Commençons justement par la réaction, ou plutôt la non-réaction de M. Ben Jaâfar qui nous a habitués à commenter certains propos qu’il juge hors sujet, scandaleux ou faux. Il est vrai que c’est plus facile de montrer son désaccord voire sa condescendance quand le député d’en face s’appelle Brahim Gassas que quand il s’agit de ses alliés, même s’il jure d’un autre côté qu’il est entré dans la «troïka» (la coalition tripartite au pouvoir) pour aider à contenir les dérives du parti islamiste. Peut-être n’en est-ce pas une.
Il a donc fallu attendre le lendemain pour que les premières réactions se fassent entendre. L’opposition, par la voix de Mohamed El Hamdi du Parti démocratique progressiste (Pdp, Medenine), a fustigé les propos de M. Chourou, mais trop tard. De son côté, Samir Dilou, porte-parole du Gouvernement, a fait son travail habituel de rectification, exercice auquel s’était adonné, avant lui, Habib Ellouze, autre dirigeant d’Ennahdha, nous servant la même antienne de «propos sortis de leur contexte».
Un appel à la violence
Pourtant les propos étaient limpides, précis, sans équivoques et surtout prémédités. M. Chourou a bien traité les manifestants d’ennemis du peuple, de Dieu et de Son Messager et dit qu’ils méritent les horribles châtiments énoncés. D’ailleurs, interrogé mardi sur Mosaïque FM, il a maintenu sa position et n’en a pas bougé d’un iota. Ses propos sont un signal fort et clair adressés aux «milices» de son parti, un feu vert pour châtier les ennemis désignés.
Ainsi, tous les sit-in sauvages sont l’œuvre de forces obscures complotant contre le Gouvernement, qui, d’après les raccourcis de cheikh Chourou, serait le représentant de Dieu et de Son Prophète.
Bien entendu, il ne faut pas faire d’angélisme. Le droit de grève doit être encadré et s’il viole la loi ou menace la sécurité des gens et de leurs biens, la loi doit s’appliquer, par la force s’il le faut, mais par l’Etat, seul dépositaire de la force publique. Les paroles de M. Chourou ne peuvent que légitimer ce qui se passe à Sejnane, ces agressions dont la portée a été minimisée par le gouvernement et qui sont appelés, de ce fait, à se multiplier, surtout que le blanc-seing émane cette fois d’un représentant du peuple.

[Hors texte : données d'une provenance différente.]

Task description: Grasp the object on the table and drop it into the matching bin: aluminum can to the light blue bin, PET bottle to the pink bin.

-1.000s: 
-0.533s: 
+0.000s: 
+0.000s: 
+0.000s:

Ces paroles relancent également le débat sur l’application de la charia. M. Chourou s’est présenté aux élections de l’Assemblée nationale constituante sous la bannière du parti Ennahdha, qui n’a eu de cesse de répéter qu’il n’est pas pour l’instauration d’un Etat théocratique et qu’il ne cherche pas à imposer la charia. Or ce monsieur se permet d’émettre carrément des fatwas et de demander aux citoyens de se substituer à l’Etat, car il demande au peuple, je cite, de faire tout son possible pour contrecarrer les desseins de ses ennemis.
Se taire, c’est cautionner
Je ne veux même pas analyser la validité religieuse de cet appel, d’autres l’ont fait. Mais concernant les valeurs de l’islam que défend Ennahdha, je demande son avis à M. Chourou, l’islam ne dénonce-t-il pas le mensonge et la tromperie ?

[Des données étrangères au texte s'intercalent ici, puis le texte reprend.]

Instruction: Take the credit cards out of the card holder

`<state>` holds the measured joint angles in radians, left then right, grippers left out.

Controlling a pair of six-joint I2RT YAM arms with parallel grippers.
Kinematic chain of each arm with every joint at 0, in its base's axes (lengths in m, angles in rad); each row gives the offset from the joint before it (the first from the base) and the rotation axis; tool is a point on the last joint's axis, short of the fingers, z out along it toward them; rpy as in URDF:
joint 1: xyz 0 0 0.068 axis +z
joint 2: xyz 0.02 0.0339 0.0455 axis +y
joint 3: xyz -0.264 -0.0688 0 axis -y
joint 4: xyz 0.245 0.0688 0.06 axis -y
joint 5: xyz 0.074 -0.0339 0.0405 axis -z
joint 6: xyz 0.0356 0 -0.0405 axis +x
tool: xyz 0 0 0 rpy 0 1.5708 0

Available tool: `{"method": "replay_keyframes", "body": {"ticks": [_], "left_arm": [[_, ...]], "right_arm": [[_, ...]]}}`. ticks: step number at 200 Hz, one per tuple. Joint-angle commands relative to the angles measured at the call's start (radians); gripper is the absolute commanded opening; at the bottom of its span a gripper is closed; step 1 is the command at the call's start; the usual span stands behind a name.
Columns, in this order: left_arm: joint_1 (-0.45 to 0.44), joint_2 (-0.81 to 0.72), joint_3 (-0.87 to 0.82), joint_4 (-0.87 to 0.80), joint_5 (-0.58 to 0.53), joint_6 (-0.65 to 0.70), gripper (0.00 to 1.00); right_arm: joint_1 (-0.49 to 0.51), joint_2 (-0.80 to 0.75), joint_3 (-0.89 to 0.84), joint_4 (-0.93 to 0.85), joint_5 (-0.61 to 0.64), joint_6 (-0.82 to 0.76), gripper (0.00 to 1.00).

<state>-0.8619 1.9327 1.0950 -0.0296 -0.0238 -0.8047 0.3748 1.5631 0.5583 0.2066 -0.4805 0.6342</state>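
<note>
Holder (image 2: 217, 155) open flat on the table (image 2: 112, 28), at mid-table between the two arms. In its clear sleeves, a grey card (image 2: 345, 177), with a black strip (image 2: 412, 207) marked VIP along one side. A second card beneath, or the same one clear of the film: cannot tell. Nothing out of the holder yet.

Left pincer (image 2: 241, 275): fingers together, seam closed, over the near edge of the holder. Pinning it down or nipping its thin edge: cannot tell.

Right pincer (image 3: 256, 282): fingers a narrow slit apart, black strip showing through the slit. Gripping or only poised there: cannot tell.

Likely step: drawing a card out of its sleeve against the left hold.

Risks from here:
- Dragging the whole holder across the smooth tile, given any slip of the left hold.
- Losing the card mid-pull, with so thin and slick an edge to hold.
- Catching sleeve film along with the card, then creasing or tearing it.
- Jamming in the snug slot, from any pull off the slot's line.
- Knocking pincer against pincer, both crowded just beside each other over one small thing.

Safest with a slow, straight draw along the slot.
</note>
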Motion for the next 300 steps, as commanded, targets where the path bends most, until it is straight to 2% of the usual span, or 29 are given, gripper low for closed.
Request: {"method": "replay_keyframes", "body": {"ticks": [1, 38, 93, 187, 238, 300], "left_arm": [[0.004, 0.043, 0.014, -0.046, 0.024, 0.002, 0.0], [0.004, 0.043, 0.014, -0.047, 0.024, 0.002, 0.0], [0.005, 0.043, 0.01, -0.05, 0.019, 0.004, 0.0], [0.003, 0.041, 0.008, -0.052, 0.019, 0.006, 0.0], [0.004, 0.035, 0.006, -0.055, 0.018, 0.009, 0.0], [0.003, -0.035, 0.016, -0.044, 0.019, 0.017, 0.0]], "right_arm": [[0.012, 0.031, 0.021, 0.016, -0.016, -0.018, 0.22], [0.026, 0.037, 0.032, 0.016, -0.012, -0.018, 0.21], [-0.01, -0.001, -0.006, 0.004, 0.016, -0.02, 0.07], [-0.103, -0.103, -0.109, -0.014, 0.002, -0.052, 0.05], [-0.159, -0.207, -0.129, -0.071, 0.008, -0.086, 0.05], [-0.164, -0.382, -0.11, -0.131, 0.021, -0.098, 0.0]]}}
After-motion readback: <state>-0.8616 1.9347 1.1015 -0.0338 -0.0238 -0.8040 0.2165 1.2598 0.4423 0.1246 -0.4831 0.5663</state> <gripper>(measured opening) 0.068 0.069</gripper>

Enfin, hasard du calendrier, le jour même de ces déclarations, comparaissait devant le tribunal de première instance de Tunis, Nabil Karoui, patron de Nessma TV, accusé, entre autres chefs d’inculpation, de troubles à l’ordre public. Je pose la question aux avocats qui ont trainé M. Karoui devant la justice.
Vont-ils porter plainte contre Sadok Chourou, qui tombe sous le coup de cette accusation, et d’autres comme la substitution à l’autorité publique, l’incitation au meurtre et à la violence, ou ne vont-ils pas le faire car il s’est caché derrière le sacré ?
Je pense que cette affaire est d’une extrême gravité, que toute incitation à la violence est à condamner fermement et qu’il faut un message clair d’Ennahdha, du Gouvernement et de la «troika» où ils montrent leur désolidarisation de ces propos haineux et prémédités.
La société civile se doit également de réagir parce que si elle cède sur cet épisode, ce sera la porte ouverte au désordre le plus total et ce qui s’est passé à Sejnane, à la Mannouba et ailleurs deviendra bientôt la règle. Se taire, c’est cautionner.